# Stored data entries
• • • • • • •

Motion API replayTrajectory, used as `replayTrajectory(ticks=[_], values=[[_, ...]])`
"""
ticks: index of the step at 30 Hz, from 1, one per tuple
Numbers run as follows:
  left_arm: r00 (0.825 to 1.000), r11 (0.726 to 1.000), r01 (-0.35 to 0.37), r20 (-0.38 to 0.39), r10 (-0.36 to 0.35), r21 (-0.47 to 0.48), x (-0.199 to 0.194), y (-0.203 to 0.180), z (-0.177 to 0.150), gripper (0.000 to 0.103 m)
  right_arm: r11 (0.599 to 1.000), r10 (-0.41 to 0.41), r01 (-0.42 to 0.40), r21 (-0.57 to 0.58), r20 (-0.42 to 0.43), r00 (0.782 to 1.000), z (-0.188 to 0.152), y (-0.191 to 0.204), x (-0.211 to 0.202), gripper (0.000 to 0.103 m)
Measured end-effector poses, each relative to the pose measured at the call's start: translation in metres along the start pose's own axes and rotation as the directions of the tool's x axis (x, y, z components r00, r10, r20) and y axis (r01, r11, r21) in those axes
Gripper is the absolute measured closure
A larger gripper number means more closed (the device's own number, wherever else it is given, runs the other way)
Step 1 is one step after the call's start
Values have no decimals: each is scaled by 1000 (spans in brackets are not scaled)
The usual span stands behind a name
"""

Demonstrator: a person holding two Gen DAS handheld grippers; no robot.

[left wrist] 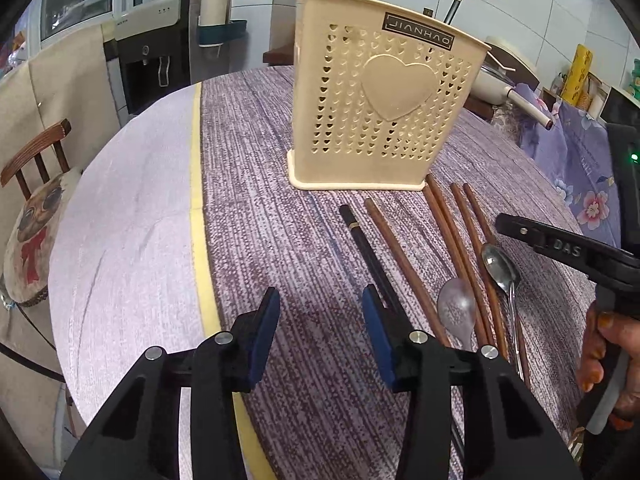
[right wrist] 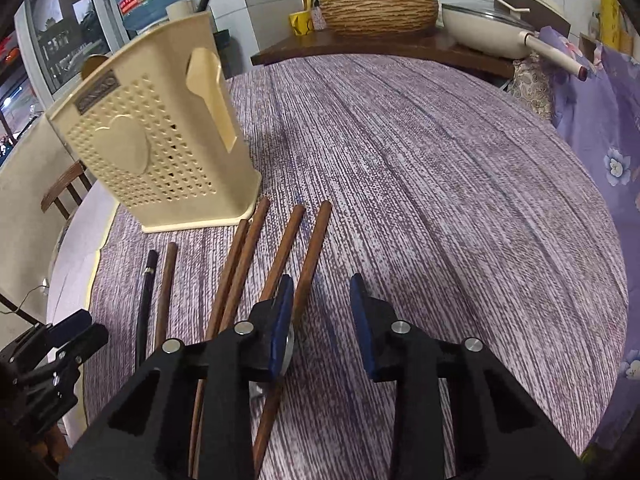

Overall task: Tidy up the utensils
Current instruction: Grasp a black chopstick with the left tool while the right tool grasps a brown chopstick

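Note:
A cream perforated utensil holder (left wrist: pixel 380 108) with a heart on its front stands upright on the purple mat; it also shows in the right wrist view (right wrist: pixel 160 148). In front of it lie several brown chopsticks (left wrist: pixel 404 264), one black chopstick (left wrist: pixel 368 252) and two metal spoons (left wrist: pixel 500 268). My left gripper (left wrist: pixel 320 332) is open and empty above the mat, just left of the black chopstick. My right gripper (right wrist: pixel 320 316) is open and empty, low over the right-most brown chopsticks (right wrist: pixel 312 248). The spoons are mostly hidden under it.
The round table (left wrist: pixel 120 240) has a yellow strip (left wrist: pixel 198 200) at the mat's left edge. A wooden chair with a dog cushion (left wrist: pixel 32 232) stands left. A white pan (right wrist: pixel 484 28), a woven bowl (right wrist: pixel 380 12) and a floral cloth (right wrist: pixel 600 128) are at the back right.

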State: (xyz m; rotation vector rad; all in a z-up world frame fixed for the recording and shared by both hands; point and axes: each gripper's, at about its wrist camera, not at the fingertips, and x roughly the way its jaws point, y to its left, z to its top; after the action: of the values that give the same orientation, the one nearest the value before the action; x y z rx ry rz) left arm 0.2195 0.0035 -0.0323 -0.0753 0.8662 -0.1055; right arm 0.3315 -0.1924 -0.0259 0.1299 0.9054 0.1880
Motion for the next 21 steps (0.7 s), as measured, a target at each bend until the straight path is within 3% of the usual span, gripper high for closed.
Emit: replayTrajectory(ticks=[3,10,21], values=[[1000,1000,4,-8,-3,6,5,-3,5,62,1000,0,-1,-4,-13,1000,5,5,6,75],[1000,1000,3,-23,-2,18,13,-12,14,67,995,-80,79,-55,-31,996,6,14,17,82],[998,1000,-5,-65,7,26,30,-30,21,74,994,-90,88,-58,-27,996,8,10,17,84]])
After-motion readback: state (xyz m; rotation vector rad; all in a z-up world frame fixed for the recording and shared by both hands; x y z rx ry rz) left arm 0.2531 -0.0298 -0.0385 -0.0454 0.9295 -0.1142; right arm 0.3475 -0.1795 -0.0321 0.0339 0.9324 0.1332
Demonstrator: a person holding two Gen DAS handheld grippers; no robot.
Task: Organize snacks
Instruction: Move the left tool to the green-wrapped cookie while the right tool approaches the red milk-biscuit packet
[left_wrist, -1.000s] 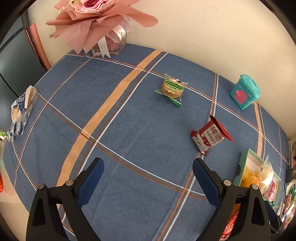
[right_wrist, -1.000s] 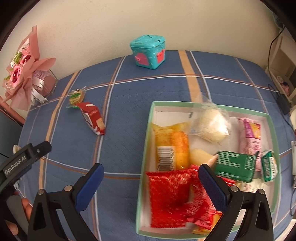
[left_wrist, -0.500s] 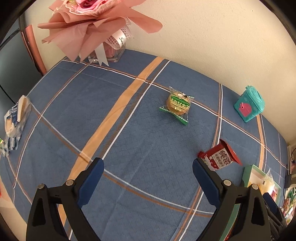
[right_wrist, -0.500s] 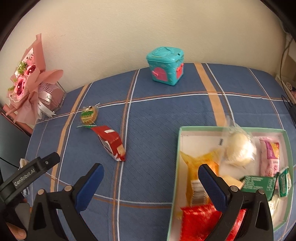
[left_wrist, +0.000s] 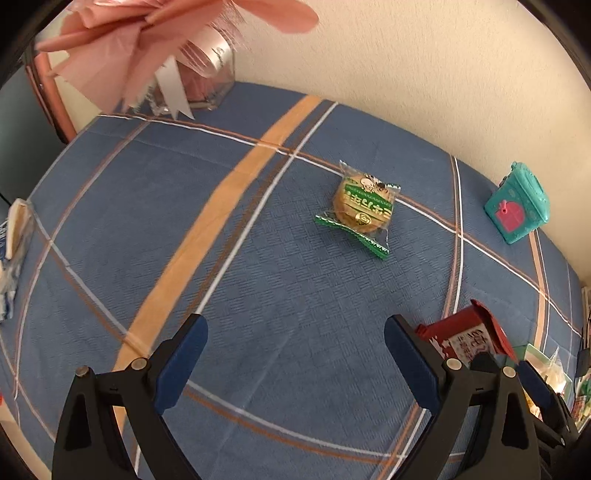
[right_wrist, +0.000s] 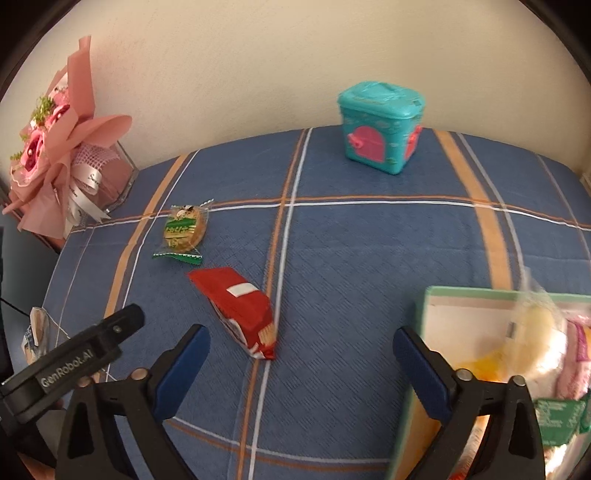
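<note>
A wrapped round cookie with a green label (left_wrist: 364, 210) lies on the blue plaid cloth, ahead of my open, empty left gripper (left_wrist: 295, 350). It also shows in the right wrist view (right_wrist: 183, 232). A red snack packet (left_wrist: 467, 338) lies by my left gripper's right finger; in the right wrist view the packet (right_wrist: 240, 308) lies just ahead of my open, empty right gripper (right_wrist: 301, 360). A green-rimmed tray (right_wrist: 430, 295) holding several snacks sits at the right. The left gripper's body (right_wrist: 74, 363) shows at the lower left of that view.
A teal toy box with a pink door (right_wrist: 380, 127) stands by the wall. A pink bouquet in a clear vase (right_wrist: 62, 155) stands at the back left corner. A blue-white packet (left_wrist: 14, 236) lies at the cloth's left edge.
Both grippers have moved forward and left. The cookie and red packet are nearer in both views. The tray has slid toward the right edge of the right wrist view.
</note>
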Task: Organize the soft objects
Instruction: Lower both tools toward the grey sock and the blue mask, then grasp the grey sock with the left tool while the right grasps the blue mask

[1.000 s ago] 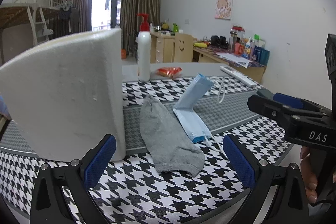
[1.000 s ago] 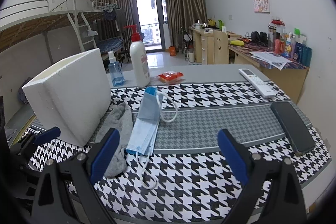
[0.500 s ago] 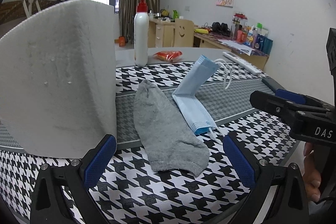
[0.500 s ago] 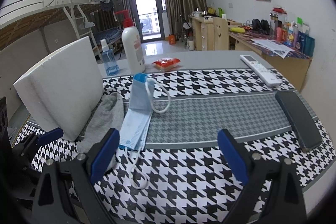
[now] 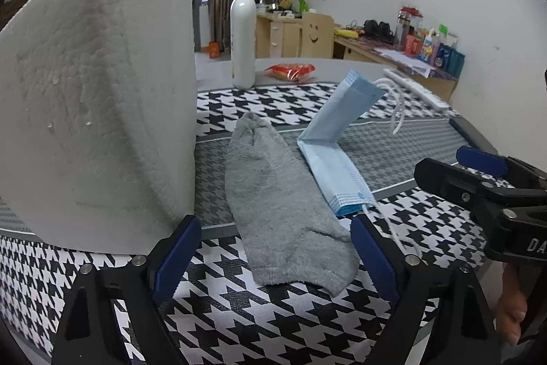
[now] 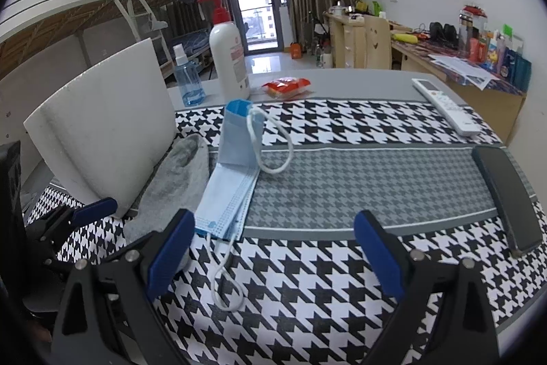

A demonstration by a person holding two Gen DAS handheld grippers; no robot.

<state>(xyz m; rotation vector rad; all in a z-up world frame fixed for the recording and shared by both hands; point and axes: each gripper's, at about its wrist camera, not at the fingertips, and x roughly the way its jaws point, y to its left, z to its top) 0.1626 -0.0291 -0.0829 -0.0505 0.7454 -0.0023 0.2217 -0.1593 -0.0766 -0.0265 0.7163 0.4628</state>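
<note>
Left gripper [image 5: 273,253] and right gripper [image 6: 273,248]: jaws apart, holding nothing. Sock [image 5: 280,211] lies on the surface between foam block [image 5: 95,112] and mask [image 5: 336,156]. In the right view, the block hides the sock's far edge.

The foam block [image 5: 95,112] looks white, matt and pebbly. The sock [image 5: 280,214] is fuzzy grey knit; the mask [image 5: 333,166] is thin pleated blue fabric. A houndstooth woven cloth [image 6: 342,194] covers the tabletop; the bottle [image 6: 229,57] is glossy plastic.
</note>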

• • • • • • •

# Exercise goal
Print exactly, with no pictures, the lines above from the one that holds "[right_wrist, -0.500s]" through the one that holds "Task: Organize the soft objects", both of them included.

# Answer to the exercise
[right_wrist, -0.500s] 
[left_wrist, +0.000s] 
[right_wrist, +0.000s] 
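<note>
A wrapped round cookie with a green label (left_wrist: 364, 210) lies on the blue plaid cloth, ahead of my open, empty left gripper (left_wrist: 295, 350). It also shows in the right wrist view (right_wrist: 183, 232). A red snack packet (left_wrist: 467, 338) lies by my left gripper's right finger; in the right wrist view the packet (right_wrist: 240, 308) lies just ahead of my open, empty right gripper (right_wrist: 301, 360). A green-rimmed tray (right_wrist: 430, 295) holding several snacks sits at the right. The left gripper's body (right_wrist: 74, 363) shows at the lower left of that view.
A teal toy box with a pink door (right_wrist: 380, 127) stands by the wall. A pink bouquet in a clear vase (right_wrist: 62, 155) stands at the back left corner. A blue-white packet (left_wrist: 14, 236) lies at the cloth's left edge.
Both grippers have moved forward and left. The cookie and red packet are nearer in both views. The tray has slid toward the right edge of the right wrist view.
</note>
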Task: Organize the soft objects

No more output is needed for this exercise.